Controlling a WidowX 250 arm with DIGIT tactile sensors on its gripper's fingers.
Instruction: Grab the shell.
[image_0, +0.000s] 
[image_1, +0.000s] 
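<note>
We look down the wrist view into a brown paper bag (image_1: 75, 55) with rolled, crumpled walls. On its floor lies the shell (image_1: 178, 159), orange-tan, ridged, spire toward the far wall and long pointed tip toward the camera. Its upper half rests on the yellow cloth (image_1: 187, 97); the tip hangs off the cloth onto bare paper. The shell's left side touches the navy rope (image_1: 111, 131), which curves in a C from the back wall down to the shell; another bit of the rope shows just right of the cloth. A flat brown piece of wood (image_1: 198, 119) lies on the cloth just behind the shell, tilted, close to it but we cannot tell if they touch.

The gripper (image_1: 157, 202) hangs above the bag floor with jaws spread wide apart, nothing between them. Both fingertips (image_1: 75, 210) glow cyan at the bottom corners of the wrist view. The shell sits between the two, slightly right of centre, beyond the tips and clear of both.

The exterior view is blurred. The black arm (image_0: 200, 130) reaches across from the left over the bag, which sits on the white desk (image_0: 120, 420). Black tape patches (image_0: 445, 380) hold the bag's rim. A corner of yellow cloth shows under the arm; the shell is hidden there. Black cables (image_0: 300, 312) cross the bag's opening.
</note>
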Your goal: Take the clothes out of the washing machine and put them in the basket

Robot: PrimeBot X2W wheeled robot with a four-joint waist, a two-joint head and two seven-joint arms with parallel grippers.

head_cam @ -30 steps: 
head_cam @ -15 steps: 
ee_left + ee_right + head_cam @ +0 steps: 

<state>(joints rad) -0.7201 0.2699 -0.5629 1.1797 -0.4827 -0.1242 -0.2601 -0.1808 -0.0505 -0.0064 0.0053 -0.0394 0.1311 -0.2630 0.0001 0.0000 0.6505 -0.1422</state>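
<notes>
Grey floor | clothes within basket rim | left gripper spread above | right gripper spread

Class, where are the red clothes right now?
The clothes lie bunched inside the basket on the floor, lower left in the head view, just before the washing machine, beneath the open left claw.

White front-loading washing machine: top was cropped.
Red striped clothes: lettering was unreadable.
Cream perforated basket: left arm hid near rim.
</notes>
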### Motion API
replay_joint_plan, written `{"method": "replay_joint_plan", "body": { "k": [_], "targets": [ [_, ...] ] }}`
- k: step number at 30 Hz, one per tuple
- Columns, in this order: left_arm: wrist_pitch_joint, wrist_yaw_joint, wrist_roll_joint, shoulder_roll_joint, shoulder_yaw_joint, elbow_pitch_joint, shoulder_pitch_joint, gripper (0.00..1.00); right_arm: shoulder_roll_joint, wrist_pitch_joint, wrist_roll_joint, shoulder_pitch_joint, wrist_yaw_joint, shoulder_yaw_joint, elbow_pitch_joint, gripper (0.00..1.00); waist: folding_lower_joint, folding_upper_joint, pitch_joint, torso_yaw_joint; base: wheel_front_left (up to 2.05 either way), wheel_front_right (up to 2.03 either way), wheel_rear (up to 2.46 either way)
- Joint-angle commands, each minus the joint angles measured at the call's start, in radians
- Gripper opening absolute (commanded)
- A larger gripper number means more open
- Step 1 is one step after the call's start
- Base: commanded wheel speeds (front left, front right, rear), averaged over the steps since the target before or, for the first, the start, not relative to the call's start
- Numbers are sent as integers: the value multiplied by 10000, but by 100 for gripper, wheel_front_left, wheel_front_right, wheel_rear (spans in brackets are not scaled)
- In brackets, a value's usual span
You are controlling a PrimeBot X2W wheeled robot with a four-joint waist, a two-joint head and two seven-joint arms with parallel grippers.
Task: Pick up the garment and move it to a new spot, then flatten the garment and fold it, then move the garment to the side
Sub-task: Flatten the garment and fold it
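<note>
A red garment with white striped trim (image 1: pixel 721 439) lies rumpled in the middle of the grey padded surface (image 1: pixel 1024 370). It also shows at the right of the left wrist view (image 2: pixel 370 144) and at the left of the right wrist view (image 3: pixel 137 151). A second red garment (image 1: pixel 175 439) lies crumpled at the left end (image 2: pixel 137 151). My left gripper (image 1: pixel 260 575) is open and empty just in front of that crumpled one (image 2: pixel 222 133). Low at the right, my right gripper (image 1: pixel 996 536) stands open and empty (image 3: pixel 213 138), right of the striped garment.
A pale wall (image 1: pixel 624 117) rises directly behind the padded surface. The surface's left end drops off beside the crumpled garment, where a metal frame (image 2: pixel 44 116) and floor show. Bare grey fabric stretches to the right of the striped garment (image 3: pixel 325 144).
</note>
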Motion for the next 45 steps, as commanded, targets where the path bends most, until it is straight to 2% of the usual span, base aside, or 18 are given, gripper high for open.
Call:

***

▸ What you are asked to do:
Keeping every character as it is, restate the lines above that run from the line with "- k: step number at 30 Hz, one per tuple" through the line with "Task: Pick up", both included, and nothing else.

▸ Finished task:
- k: step number at 30 Hz, one per tuple
- Columns, in this order: left_arm: wrist_pitch_joint, wrist_yaw_joint, wrist_roll_joint, shoulder_roll_joint, shoulder_yaw_joint, elbow_pitch_joint, shoulder_pitch_joint, gripper (0.00..1.00); right_arm: shoulder_roll_joint, wrist_pitch_joint, wrist_roll_joint, shoulder_pitch_joint, wrist_yaw_joint, shoulder_yaw_joint, elbow_pitch_joint, gripper (0.00..1.00); waist: folding_lower_joint, folding_upper_joint, pitch_joint, torso_yaw_joint; base: wheel_front_left (up to 2.05 either way), wheel_front_right (up to 2.03 either way), wheel_rear (up to 2.46 either way)
- Joint-angle commands, each minus the joint angles measured at the call's start, in radians
- Gripper opening absolute (commanded)
- A larger gripper number means more open
- Step 1 is one step after the call's start
- Base: commanded wheel speeds (front left, front right, rear), averaged over the steps since the target before or, for the first, the start, not relative to the call's start
- Numbers are sent as integers: the value multiplied by 10000, but by 100 for gripper, wheel_front_left, wheel_front_right, wheel_rear (spans in brackets are not scaled)
- In brackets, a value's usual span
You are controlling a PrimeBot X2W wheeled robot with a four-joint waist, a two-joint head and two seven-joint arms with parallel grippers.
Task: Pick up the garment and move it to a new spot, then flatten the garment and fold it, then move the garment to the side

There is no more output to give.